About this exercise:
Nothing in the listing should be altered when it is copied, and no picture goes into the copy.

═══ Supplied information

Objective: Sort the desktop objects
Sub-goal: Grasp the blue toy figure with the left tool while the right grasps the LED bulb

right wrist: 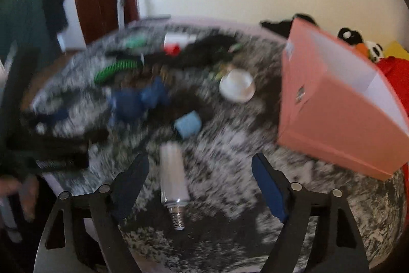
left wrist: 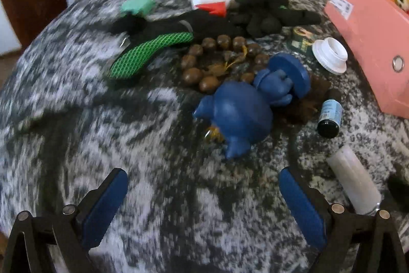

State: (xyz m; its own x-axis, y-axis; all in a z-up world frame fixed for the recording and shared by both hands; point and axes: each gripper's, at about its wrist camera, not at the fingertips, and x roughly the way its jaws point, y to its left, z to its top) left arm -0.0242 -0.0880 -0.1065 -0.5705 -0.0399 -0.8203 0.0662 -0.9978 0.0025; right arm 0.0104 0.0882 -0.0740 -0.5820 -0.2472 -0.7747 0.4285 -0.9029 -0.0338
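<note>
Objects lie on a black-and-white mottled tabletop (left wrist: 153, 134). A blue toy figure (left wrist: 242, 106) lies in the middle, ahead of my open, empty left gripper (left wrist: 203, 183). A brown bead string (left wrist: 219, 58), a green mesh strap (left wrist: 150, 53), black gloves (left wrist: 268, 12) and a white bottle with a red cap (left wrist: 212, 0) lie beyond it. A white tubular bulb (right wrist: 173, 175) lies between the fingers of my open right gripper (right wrist: 200, 170), screw base toward me. It also shows in the left view (left wrist: 355, 186). A small blue bottle (right wrist: 188, 124) lies past it.
A pink box (right wrist: 340, 104) stands open at the right; it also shows in the left view (left wrist: 373, 42). A white lid (left wrist: 329, 55) and a small tin (left wrist: 301, 40) lie near it. Plush toys (right wrist: 368, 45) sit behind the box. The right view is motion-blurred.
</note>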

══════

Expected answer:
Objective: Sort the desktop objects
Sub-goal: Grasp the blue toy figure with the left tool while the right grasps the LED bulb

right wrist: 
left wrist: 

State: (xyz m; its own x-axis, y-axis; all in a z-up world frame fixed for the recording and shared by both hands; point and axes: each gripper's, at about its wrist camera, not at the fingertips, and x roughly the way its jaws point, y to its left, z to its top) left arm -0.0242 -0.0880 -0.1065 -0.5705 -0.0399 -0.8203 0.0662 -0.9978 0.0025; right arm 0.0104 0.0882 -0.0740 -0.5820 -0.2472 -0.7747 0.4285 -0.9029 -0.0338
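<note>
Objects lie on a black-and-white mottled tabletop (left wrist: 153, 134). A blue toy figure (left wrist: 242, 106) lies in the middle, ahead of my open, empty left gripper (left wrist: 203, 183). A brown bead string (left wrist: 219, 58), a green mesh strap (left wrist: 150, 53), black gloves (left wrist: 268, 12) and a white bottle with a red cap (left wrist: 212, 0) lie beyond it. A white tubular bulb (right wrist: 173, 175) lies between the fingers of my open right gripper (right wrist: 200, 170), screw base toward me. It also shows in the left view (left wrist: 355, 186). A small blue bottle (right wrist: 188, 124) lies past it.
A pink box (right wrist: 340, 104) stands open at the right; it also shows in the left view (left wrist: 373, 42). A white lid (left wrist: 329, 55) and a small tin (left wrist: 301, 40) lie near it. Plush toys (right wrist: 368, 45) sit behind the box. The right view is motion-blurred.
</note>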

No more work remains in this exercise.